Relational Constructs   «Prev  Next»

Lesson 5 Table Column Rules
Objective List the rules for table columns.

Table Column Rules in a Relational Database

Table columns are the structural units of a relational database. Every piece of data stored in a relational database is stored in a column, and the design of those columns - their names, data types, constraints, and relationships - determines how reliably the database stores, retrieves, and protects that data. The following nine rules govern the creation and maintenance of table columns in a well-designed relational database.

  1. Naming Conventions. Use clear, concise, and meaningful names for table columns. Column names should communicate the attribute they represent without requiring external documentation. Avoid spaces, special characters, and reserved SQL keywords in column names. Use underscores to separate words in multi-word names, and follow a consistent naming pattern throughout the schema. snake_case (e.g. last_name, purchase_date) is widely preferred in RDBMS environments because it is unambiguous and compatible with all major database platforms. Inconsistent naming across tables - mixing CustID in one table with customer_id in another - creates confusion during queries and maintenance.
  2. Data Types. Assign the data type that most accurately represents the nature of the data the column will store. Common data types include INTEGER and BIGINT for whole numbers, DECIMAL and NUMERIC for precise fractional values such as prices, VARCHAR and CHAR for text, and DATE and TIMESTAMP for temporal values.

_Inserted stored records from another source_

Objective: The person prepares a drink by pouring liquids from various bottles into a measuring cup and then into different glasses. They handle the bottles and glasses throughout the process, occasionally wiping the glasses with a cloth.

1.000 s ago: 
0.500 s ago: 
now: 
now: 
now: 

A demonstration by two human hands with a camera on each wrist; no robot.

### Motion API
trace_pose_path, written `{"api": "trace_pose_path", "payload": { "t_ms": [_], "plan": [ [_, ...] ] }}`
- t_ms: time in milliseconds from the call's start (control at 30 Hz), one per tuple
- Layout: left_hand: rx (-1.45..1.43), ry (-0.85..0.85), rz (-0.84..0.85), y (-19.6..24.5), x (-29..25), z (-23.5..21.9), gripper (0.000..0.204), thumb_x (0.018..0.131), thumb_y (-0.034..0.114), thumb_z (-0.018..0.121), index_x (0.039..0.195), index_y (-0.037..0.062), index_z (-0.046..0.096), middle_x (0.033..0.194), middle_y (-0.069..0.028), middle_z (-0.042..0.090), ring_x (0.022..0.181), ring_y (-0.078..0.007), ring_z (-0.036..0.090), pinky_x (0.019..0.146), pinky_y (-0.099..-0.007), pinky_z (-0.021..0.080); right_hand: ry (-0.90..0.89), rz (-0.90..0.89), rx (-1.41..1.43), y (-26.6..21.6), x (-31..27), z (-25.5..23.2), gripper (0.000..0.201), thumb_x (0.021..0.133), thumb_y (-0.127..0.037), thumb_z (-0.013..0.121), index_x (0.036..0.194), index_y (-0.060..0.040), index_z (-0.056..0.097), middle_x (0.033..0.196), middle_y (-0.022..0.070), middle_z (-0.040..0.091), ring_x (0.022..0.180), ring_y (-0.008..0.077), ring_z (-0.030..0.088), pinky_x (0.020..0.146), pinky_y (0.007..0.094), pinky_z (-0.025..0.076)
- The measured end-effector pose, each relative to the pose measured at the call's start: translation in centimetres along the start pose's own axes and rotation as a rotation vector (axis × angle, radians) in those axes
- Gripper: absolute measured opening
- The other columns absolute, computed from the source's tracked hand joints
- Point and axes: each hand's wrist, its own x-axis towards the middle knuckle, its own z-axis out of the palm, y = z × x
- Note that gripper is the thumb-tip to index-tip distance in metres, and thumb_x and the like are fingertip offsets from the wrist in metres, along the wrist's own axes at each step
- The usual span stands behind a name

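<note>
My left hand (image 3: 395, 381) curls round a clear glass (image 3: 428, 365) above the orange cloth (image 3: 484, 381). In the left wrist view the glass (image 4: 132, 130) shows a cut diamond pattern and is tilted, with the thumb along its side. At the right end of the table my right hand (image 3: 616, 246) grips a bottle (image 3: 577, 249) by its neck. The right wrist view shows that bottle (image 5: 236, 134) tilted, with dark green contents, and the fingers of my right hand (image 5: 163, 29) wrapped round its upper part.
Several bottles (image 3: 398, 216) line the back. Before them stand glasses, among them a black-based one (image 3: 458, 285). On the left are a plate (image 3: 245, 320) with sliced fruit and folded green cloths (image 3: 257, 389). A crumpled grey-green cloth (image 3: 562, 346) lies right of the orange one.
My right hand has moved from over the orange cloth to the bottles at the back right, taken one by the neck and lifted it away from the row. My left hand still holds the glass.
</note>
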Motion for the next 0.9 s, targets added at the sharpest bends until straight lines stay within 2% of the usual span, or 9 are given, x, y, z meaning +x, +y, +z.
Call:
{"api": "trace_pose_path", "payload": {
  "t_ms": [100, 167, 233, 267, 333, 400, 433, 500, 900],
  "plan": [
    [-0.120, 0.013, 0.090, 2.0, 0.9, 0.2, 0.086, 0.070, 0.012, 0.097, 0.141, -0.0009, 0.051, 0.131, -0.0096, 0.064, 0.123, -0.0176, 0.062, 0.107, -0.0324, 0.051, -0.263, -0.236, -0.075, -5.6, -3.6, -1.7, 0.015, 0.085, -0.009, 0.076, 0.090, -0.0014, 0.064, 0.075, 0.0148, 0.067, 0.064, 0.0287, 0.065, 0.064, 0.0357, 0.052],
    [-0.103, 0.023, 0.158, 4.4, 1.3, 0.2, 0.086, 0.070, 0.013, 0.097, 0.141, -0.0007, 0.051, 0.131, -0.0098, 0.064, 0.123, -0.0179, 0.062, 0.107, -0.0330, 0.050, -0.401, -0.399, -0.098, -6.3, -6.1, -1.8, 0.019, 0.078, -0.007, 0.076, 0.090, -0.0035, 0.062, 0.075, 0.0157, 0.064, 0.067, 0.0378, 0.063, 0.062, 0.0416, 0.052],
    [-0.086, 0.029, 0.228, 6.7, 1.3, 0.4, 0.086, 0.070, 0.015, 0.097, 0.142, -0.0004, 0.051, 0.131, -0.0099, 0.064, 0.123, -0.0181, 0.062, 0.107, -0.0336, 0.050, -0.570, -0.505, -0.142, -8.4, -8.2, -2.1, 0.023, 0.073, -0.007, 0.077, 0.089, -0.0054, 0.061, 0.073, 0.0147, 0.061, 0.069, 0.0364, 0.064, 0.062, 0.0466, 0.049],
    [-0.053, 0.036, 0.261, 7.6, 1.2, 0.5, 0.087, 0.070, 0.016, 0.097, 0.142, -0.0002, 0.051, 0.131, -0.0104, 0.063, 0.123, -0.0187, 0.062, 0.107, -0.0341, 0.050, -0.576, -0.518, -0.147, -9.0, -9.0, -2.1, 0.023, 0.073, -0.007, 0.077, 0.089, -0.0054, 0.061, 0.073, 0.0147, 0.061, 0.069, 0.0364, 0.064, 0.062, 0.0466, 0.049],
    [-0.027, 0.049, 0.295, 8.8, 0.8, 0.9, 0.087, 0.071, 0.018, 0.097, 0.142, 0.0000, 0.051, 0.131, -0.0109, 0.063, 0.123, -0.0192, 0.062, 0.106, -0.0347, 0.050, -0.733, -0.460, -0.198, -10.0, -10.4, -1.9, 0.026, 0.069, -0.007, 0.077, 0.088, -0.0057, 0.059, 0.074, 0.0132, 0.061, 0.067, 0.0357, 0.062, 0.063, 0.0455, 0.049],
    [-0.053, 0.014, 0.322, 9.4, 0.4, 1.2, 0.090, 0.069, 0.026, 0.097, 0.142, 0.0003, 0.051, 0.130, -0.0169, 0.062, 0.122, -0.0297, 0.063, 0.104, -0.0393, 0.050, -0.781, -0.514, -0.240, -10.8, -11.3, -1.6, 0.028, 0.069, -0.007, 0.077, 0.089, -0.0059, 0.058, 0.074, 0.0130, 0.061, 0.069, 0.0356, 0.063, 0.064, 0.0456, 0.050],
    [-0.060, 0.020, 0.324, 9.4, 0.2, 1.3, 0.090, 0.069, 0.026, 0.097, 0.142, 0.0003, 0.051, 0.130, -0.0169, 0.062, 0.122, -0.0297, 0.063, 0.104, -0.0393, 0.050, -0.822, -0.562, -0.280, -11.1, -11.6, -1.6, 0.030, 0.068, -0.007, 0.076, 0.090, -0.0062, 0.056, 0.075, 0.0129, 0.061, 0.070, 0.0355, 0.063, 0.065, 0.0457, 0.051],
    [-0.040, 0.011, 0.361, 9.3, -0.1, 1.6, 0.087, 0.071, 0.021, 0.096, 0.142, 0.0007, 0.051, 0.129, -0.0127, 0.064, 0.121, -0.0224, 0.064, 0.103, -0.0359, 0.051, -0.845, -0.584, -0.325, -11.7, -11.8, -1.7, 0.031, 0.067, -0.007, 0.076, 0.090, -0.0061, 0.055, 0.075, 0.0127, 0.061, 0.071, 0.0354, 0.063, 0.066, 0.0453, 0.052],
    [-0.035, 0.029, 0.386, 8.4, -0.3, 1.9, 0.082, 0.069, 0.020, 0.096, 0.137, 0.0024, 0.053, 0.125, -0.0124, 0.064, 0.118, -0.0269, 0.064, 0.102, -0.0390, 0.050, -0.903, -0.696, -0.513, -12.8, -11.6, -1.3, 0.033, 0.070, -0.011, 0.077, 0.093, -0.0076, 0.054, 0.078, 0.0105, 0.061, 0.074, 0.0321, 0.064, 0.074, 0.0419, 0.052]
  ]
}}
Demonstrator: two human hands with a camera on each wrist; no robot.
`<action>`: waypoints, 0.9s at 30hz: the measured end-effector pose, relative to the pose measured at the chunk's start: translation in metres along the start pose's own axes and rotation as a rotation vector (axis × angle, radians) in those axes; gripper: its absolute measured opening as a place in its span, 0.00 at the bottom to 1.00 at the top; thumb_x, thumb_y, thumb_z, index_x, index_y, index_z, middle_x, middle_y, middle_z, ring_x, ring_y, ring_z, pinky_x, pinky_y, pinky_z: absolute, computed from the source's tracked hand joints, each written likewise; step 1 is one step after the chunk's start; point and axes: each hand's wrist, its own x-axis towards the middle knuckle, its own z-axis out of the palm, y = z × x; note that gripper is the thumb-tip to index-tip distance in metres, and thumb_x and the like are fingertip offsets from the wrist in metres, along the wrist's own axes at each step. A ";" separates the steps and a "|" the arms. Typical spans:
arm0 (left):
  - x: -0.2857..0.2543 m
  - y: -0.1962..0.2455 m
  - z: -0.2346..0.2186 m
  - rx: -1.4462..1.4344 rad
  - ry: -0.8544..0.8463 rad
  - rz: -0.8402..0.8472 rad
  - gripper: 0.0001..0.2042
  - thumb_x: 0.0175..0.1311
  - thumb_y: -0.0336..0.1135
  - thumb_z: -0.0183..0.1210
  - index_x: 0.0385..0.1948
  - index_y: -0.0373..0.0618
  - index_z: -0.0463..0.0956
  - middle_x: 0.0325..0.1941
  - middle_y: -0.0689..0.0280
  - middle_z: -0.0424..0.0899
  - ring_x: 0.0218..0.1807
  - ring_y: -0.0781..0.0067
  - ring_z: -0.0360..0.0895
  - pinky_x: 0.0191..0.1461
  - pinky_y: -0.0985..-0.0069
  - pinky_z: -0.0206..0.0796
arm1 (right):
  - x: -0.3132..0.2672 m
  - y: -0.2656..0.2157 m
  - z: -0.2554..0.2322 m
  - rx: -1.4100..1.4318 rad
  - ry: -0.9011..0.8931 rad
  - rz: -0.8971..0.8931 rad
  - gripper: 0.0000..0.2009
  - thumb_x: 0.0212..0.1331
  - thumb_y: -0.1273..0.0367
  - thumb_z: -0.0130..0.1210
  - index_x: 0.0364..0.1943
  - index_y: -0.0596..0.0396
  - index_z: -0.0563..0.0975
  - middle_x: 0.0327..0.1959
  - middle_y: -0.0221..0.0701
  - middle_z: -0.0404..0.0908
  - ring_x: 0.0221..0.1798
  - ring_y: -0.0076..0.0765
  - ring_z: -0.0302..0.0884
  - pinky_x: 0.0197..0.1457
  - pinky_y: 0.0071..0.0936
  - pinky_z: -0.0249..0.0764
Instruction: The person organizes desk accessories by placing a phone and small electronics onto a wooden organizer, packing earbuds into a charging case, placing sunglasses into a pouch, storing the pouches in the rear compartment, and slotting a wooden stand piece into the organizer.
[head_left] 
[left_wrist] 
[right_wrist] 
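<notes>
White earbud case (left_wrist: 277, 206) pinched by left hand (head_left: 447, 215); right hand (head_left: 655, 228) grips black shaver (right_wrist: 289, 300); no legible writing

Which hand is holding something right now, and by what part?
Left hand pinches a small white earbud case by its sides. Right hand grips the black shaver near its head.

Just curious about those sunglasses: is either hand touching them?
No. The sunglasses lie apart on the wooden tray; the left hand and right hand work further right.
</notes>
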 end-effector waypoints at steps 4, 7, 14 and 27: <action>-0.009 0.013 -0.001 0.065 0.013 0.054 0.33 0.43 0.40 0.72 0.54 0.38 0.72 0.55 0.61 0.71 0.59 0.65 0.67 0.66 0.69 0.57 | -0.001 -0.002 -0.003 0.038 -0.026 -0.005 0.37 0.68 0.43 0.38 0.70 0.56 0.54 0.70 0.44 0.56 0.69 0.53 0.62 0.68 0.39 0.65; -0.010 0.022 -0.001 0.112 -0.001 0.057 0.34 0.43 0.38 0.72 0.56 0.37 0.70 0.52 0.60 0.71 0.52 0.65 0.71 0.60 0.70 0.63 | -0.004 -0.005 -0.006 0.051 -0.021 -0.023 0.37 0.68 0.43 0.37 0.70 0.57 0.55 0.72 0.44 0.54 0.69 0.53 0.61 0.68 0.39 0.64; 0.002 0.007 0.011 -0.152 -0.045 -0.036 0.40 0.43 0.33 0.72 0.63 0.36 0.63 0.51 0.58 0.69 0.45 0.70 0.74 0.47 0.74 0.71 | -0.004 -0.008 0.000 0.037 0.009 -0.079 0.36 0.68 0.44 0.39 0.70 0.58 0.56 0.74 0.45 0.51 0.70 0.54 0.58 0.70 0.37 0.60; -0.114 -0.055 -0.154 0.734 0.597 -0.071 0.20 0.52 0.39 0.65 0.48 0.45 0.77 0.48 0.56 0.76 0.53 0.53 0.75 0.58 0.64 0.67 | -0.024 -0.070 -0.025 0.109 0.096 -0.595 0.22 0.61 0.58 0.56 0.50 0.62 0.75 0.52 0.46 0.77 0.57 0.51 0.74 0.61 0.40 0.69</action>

Choose types that reflect domain meaning rather than convenience - storing a date as a VARCHAR may seem easier but prevents date arithmetic, range queries, and format validation. Choose the smallest type that accommodates the full range of expected values to minimize storage requirements and improve performance.
  3. Null Values. Explicitly determine whether each column may contain null values. A null value represents the absence of a known value - it is not zero, not an empty string, and not a default. Allow nulls only in columns where the absence of data is semantically meaningful, such as a DateTerminated column for an employee who is still active. For all other columns, apply NOT NULL to ensure that critical attributes are always present. Leaving columns nullable by default is a common source of data quality problems that are difficult to correct after data has accumulated.
  4. Primary Keys. Designate one or more columns as the primary key to uniquely identify each row in the table. Primary keys must be unique across all rows and cannot contain null values. Choose primary keys that are stable - values unlikely to change over the life of the record - and minimal, using as few columns as necessary. A surrogate key (a system-generated integer such as an auto-increment ID) is often preferred over a natural key when natural key values are subject to change. Primary keys are essential for maintaining data consistency and supporting efficient retrieval and modification of records.
  1. Foreign Keys. When a column contains values that reference rows in another table, define it as a foreign key. Foreign keys establish relationships between tables, enforce referential integrity, and enable efficient multi-table queries. A foreign key constraint tells the RDBMS that the value in this column must exist as a primary key (or unique key) value in the referenced table. Pair foreign key definitions with ON DELETE and ON UPDATE rules that reflect the intended business behavior - CASCADE, SET NULL, or RESTRICT - so that the database handles related data correctly when parent rows change.
  2. Default Values. Assign default values to columns where a standard value applies when no explicit value is provided. Default values are automatically inserted when a new record is added without specifying a value for that column. For example, a Status column might default to 'active', or a CreatedDate column might default to CURRENT_TIMESTAMP. Default values maintain data consistency, reduce the need for application-level logic to populate common values, and decrease the likelihood of unintended nulls in columns that should always have data.
  3. Column Constraints. Use constraints to enforce rules on the data stored in a column beyond what the data type alone can express. UNIQUE prevents duplicate values in a column while permitting nulls. CHECK enforces a boolean condition on column values - for example, requiring that a price column always contain a positive value. NOT NULL prevents missing values. Constraints defined in the schema apply universally to all data written to the table, regardless of which application or user performs the write. This makes constraint-based validation more reliable than application-level validation alone.
  4. Indexing. Create indexes on columns that are frequently used in WHERE clause predicates, JOIN conditions, or ORDER BY clauses. Indexes allow the RDBMS to locate rows matching a query condition without scanning the entire table, which dramatically improves query performance on large tables. Most RDBMS systems automatically create an index on the primary key column. Create additional indexes on foreign key columns and on any columns frequently used to filter or sort results. Use indexes judiciously - each index consumes additional storage and adds overhead to INSERT, UPDATE, and DELETE operations. Over-indexing write-heavy tables can degrade write performance significantly.
  5. Comments and Documentation. Document each column with a description of its purpose, the constraints that apply to it, and any relationships to other tables. Most RDBMS platforms support column-level comments that are stored in the data dictionary alongside the schema definition. This documentation is invaluable during database maintenance, troubleshooting, onboarding of new team members, and future development. A column named status_cd with no documentation is ambiguous; a column with a comment explaining that it stores a two-character ISO status code referencing the status_lookup table is unambiguous.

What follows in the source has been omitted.